Much of Port Fourchon, a major oil and gas port, sits on Edward Wisner Donation land. Credit: Edmund D. Fountain /

The New Orleans City Council asked a Civil District Court judge on Thursday to temporarily prohibit Mayor LaToya Cantrell’s administration from disbursing any money from the contentious Wisner Trust without the council’s approval.

The motion for a temporary restraining order was filed as part of an ongoing lawsuit the council filed against the Cantrell administration over the trust, which controls rental revenues from tens of thousands of acres of land donated to the city more than a century ago, including the land on which Port Fourchon sits.

The suit is part of an even longer tussle between Cantrell and the council over whether the Cantrell administration is unnecessarily ceding millions of dollars a year to a group of nonprofits and roughly 50 private individuals.

“Millions of dollars in Trust revenues — revenues rightfully owned by the city — are being divested from the Council and the City of New Orleans annually in favor of hundreds of known and unknown purported beneficiaries and other unknown recipients,” Thursday’s motion said.

The aim of the suit, filed in July, is to permanently stop the flow of funds to these outside entities and force the administration to seek council approval before using them.
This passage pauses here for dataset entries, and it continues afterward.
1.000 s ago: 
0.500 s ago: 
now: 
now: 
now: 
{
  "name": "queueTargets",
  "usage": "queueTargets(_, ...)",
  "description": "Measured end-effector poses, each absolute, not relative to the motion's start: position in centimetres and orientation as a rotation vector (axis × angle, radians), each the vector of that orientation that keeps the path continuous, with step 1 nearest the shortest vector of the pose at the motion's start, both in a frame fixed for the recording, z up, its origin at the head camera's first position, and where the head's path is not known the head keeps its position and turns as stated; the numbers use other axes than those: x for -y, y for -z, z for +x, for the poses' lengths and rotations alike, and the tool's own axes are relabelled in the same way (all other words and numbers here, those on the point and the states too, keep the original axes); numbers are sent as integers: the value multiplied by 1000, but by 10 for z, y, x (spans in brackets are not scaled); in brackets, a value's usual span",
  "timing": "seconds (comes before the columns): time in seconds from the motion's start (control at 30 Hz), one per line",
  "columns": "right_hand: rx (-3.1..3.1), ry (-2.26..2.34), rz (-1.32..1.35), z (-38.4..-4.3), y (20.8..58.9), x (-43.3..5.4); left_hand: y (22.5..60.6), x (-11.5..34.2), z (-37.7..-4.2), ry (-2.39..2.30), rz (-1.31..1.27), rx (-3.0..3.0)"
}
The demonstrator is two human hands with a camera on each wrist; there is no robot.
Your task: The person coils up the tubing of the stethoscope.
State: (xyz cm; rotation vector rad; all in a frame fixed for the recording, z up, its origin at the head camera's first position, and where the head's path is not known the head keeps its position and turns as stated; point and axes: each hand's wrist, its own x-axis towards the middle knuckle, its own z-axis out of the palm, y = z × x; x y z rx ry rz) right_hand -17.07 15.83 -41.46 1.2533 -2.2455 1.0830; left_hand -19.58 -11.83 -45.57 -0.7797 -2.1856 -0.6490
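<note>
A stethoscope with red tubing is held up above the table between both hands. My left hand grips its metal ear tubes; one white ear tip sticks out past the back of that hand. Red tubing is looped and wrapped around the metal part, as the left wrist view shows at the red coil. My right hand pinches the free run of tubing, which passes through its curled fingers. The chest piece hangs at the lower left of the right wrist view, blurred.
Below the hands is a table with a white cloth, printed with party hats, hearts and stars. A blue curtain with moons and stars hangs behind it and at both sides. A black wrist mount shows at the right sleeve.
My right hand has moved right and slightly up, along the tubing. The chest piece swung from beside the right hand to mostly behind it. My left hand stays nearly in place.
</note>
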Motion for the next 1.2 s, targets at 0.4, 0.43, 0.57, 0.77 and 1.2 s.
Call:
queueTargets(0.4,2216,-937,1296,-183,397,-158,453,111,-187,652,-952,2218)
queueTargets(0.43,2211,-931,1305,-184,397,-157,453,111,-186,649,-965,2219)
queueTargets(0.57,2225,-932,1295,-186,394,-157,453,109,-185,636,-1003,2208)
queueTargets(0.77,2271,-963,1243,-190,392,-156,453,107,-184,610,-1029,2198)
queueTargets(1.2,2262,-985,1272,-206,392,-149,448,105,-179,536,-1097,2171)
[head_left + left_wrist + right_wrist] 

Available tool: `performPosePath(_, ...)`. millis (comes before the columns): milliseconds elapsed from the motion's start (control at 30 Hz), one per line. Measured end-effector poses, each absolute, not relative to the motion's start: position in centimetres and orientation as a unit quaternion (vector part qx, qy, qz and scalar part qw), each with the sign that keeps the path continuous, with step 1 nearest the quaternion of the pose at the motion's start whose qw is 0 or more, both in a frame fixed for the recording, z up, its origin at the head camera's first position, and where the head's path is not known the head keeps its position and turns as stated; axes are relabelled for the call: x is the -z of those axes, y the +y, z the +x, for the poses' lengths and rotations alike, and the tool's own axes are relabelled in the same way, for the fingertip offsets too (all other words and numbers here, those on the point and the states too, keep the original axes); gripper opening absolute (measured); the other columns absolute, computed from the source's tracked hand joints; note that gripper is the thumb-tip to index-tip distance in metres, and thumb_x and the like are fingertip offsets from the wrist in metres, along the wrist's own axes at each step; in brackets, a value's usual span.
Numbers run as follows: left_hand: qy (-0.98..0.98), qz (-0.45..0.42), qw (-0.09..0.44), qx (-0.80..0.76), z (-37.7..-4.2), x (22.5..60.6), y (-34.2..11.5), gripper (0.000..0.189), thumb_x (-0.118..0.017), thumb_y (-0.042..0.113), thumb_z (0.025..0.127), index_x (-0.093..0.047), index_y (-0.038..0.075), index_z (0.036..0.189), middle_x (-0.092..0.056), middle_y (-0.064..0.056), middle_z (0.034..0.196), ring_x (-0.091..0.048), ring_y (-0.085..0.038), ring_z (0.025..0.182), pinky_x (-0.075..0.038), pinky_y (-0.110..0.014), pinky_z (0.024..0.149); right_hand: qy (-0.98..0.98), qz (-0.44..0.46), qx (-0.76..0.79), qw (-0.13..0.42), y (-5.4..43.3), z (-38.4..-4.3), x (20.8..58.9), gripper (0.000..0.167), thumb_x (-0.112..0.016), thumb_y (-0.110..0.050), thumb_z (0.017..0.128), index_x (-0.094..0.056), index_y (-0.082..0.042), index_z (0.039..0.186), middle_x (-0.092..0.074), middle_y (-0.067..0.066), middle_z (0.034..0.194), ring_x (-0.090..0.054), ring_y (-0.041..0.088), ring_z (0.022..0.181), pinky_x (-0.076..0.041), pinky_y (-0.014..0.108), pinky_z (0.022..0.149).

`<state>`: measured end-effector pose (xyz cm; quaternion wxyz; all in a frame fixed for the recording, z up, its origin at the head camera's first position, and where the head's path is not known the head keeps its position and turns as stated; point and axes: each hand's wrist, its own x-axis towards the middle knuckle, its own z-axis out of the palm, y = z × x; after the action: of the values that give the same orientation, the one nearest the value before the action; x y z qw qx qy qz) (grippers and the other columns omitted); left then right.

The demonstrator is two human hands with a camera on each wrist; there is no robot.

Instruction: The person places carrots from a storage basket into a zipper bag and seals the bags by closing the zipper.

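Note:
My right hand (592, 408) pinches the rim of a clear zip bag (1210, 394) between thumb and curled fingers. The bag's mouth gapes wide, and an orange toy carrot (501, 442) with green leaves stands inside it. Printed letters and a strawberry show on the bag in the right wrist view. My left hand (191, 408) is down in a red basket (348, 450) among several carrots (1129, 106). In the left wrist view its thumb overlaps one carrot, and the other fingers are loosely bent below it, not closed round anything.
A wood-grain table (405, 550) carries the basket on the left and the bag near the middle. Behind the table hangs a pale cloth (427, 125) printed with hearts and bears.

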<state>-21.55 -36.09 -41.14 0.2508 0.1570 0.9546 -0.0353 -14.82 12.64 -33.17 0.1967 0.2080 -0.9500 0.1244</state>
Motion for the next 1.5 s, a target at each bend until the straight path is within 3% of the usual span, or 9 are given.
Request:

Thursday’s motion is asking the court to put those requests into effect immediately as the litigation is pending. It argues that in the meantime, without the restraining order, the city will suffer irreparable harm by continuing to unnecessarily dole out funds.

“Recovering these assets is functionally impossible given that they are being distributed to hundreds of private parties all over the country,” the filing said. 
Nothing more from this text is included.